Street hockey is less expensive and more recreational. The sport is one kids can go outside and play with minimal expense.

“That’s kind of a forgotten avenue, but totally a legitimate way to get out there and play,” Fry said.

Street hockey is also a way to catch the eye of a child who may not be interested in ice hockey right away.

The Coyotes unveiled a new Dek (a form of street hockey) hockey rink at Luke Air Force Base in Glendale recently.

“It’s such an easy way for kids to get involved in the game, an inexpensive way for them to get involved in the game and just go out and have fun,” Fry said. “If you’re a little kid or a parent and you see kids playing in the cul de sac at the end of your street, that’s a great way for them to see like, ‘Wow, that looks like a lot of fun. How do I get involved, how do I get my kids involved?’ So I think the visibility aspect of it is really important, too.”
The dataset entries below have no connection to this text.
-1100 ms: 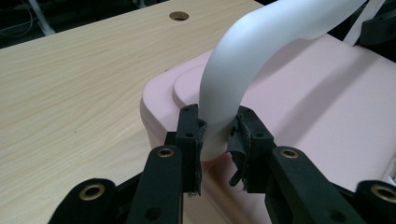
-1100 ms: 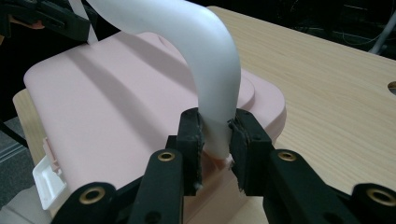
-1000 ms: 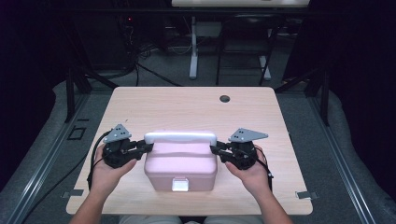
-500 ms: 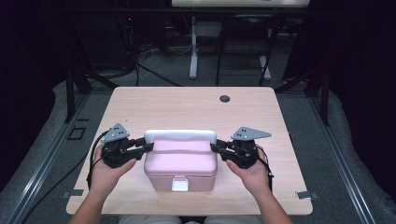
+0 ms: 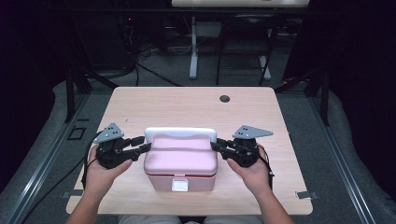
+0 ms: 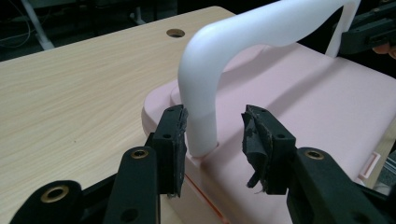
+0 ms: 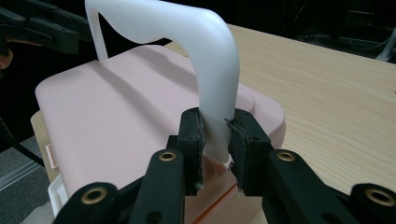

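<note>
Pink box: near middle of table | white handle: upright | my left gripper: jaws just opening, handle's left post between, released | my right gripper: clenched on right post.

The pink box stands at the middle of the tabletop's near edge and blocks any straight pass between the 2 hands; its white handle arches upright over the lid, with a gap beneath the arch; the left gripper straddles the handle's left leg, its jaws having just been opening, so room shows beside 1 pad; the right gripper clamps the other leg, leaving no gap there; behind the box the tabletop lies bare to its far edge, apart from a small hole near the far right corner; strips along the left and right edges are free.
</note>
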Tool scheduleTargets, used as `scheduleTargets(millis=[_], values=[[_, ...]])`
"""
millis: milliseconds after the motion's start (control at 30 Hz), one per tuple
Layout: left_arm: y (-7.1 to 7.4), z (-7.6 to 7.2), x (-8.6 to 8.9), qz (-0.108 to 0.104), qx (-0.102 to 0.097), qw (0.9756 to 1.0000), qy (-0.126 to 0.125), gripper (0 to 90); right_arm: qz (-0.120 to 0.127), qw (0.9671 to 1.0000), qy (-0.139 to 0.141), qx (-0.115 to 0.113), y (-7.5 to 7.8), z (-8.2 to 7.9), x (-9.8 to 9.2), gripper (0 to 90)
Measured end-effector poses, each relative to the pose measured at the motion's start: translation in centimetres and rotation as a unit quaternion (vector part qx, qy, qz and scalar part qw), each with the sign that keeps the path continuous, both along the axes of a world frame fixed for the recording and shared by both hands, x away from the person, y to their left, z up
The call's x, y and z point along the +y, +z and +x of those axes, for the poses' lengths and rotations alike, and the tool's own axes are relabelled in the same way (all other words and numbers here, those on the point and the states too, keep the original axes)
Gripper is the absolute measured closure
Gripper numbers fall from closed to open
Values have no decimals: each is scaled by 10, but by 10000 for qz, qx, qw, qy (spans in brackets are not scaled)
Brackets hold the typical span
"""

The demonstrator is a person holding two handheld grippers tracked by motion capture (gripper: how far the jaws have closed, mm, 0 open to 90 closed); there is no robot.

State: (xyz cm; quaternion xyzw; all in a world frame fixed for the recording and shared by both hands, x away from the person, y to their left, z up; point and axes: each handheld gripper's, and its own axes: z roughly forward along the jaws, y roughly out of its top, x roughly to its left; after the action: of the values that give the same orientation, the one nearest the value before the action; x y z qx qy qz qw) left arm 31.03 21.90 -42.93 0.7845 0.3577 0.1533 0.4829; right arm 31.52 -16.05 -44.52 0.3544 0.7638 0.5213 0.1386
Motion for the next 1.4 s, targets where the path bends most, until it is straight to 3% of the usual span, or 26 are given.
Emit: scheduleTargets(millis=[367,733,1400], values=[[4,-8,10,-57,-60,9998,165,602,156,9999,11,-62,8,5,-3,746],[0,-10,19,46,3,9995,315,618,279,9996,18,-71,15,10,-5,748],[-10,-14,16,219,47,9991,355,647,407,9991,17,-92,19,18,-7,746]])
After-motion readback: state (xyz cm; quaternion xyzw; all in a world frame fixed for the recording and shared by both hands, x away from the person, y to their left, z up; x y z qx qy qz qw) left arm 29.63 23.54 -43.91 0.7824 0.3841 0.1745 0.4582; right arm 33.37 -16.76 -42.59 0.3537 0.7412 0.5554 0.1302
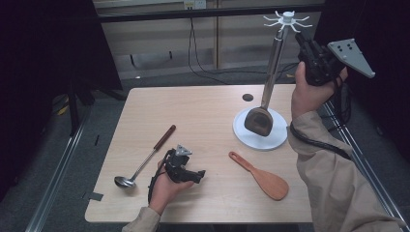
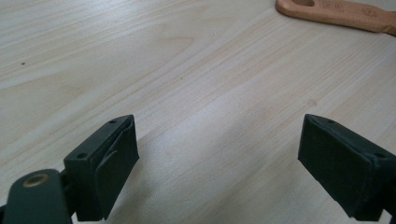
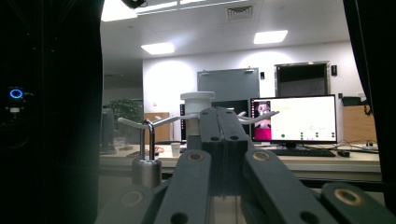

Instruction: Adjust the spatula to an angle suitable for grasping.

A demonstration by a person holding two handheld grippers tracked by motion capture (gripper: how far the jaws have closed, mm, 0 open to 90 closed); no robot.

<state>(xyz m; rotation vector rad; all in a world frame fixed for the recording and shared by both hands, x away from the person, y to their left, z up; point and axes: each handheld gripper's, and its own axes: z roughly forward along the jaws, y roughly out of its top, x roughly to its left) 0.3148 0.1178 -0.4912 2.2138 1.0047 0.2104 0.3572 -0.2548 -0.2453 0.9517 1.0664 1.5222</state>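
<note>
Left gripper point(image 1: 199, 175), jaws spread and empty, rests low on the table point(image 1: 208, 104) with the wooden rice paddle point(image 1: 261, 177) just at its 3 o'clock, handle toward it, while the right gripper point(image 1: 300, 41), jaws pressed together, hovers by the utensil rack's hooks point(image 1: 287, 19) where a dark spatula point(image 1: 265, 99) hangs.

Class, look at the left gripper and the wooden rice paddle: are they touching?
Apart. The high view shows bare table between the left gripper and the wooden rice paddle; the left gripper view shows open jaws with nothing between them.
</note>
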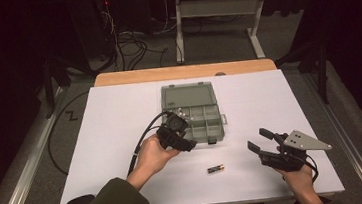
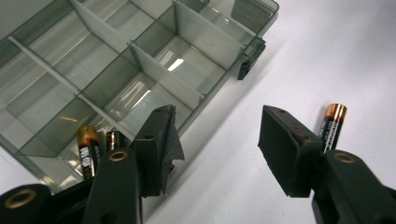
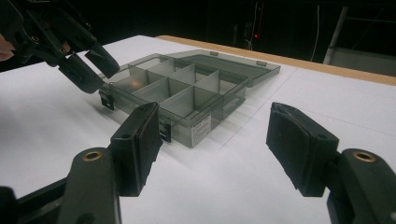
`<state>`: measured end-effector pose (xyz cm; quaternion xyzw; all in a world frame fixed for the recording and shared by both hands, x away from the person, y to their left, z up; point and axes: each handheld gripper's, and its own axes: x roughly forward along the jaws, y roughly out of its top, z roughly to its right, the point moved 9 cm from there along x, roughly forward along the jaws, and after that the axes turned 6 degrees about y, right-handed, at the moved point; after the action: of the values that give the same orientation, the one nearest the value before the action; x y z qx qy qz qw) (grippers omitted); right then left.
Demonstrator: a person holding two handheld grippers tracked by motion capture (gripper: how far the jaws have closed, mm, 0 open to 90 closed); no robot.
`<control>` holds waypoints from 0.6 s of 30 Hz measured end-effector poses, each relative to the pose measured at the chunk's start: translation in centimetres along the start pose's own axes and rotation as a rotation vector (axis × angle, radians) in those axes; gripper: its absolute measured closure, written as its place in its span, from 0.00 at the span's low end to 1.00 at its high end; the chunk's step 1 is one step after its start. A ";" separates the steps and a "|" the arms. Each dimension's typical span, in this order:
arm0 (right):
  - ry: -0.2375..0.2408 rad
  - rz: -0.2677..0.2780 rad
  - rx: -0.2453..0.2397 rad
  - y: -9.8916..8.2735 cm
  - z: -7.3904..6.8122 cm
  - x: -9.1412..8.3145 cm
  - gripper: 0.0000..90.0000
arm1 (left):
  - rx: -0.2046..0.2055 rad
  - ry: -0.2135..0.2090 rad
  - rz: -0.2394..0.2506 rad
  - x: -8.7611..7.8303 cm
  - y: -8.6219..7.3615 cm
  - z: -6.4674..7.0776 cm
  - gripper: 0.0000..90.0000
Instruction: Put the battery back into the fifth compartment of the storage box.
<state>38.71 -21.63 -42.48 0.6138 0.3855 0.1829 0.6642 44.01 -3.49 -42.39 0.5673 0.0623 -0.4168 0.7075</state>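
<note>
- Because it serves as a plain backdrop, the wide white matte sheet covering the table [image 1: 122,138] makes every small dark thing easy to pick out.
- Set near the middle, the smoky translucent plastic organiser box [image 1: 192,113] lies with its lid folded flat back, so its thin-walled rectangular compartments stand open for loading; two copper-topped black batteries [image 2: 88,154] already sit in a near corner cell.
- Hovering at the box's near edge, the left gripper [image 2: 215,149] has its blocky black rubber-faced jaws wide apart with nothing between them.
- Resting off to the side, the right gripper [image 1: 262,142] also stands wide and empty, pointing toward the box.
- Lying loose on the sheet between the hands, the small black cylindrical battery with a copper end [image 1: 215,169] looks to be the next piece to collect.
</note>
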 end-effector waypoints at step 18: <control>-0.001 0.002 -0.001 0.0 0.0 0.0 0.41 | 0.049 -0.029 -0.064 -0.1 -1.4 1.3 0.51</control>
<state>38.69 -21.62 -42.45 0.6138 0.3846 0.1836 0.6646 42.52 -4.55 -42.99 0.5759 0.0598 -0.4490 0.6806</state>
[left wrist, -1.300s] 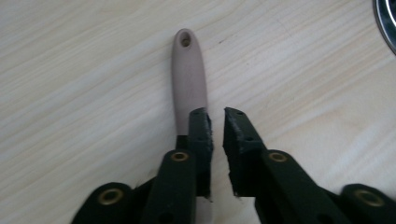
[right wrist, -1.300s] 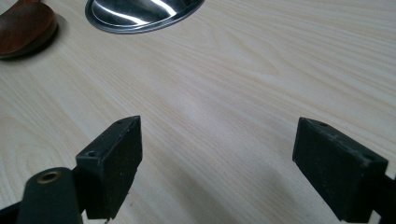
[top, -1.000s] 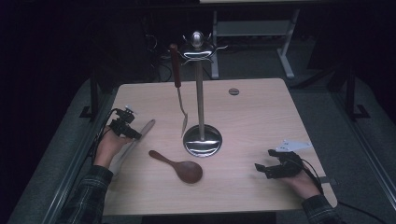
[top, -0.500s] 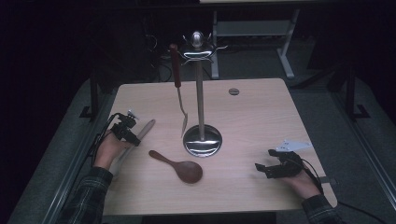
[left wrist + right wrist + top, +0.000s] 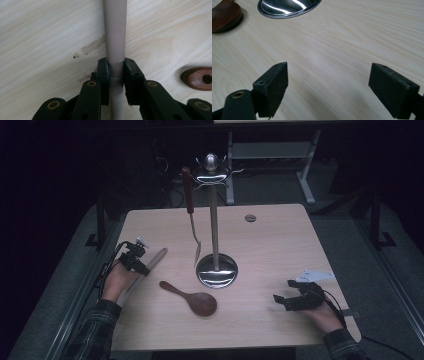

The Coyotes and NHL will continue to work to bring diversity to the sport.

“I think that for a lot of people, hockey is seen as this white, (homogenous) sport,” Fry said. “I think that it’s going to continue to take teams like the Coyotes and teams across the country to be vocal about it and really put it out there in front of people that this is not the case, this isn’t the way it needs to be.”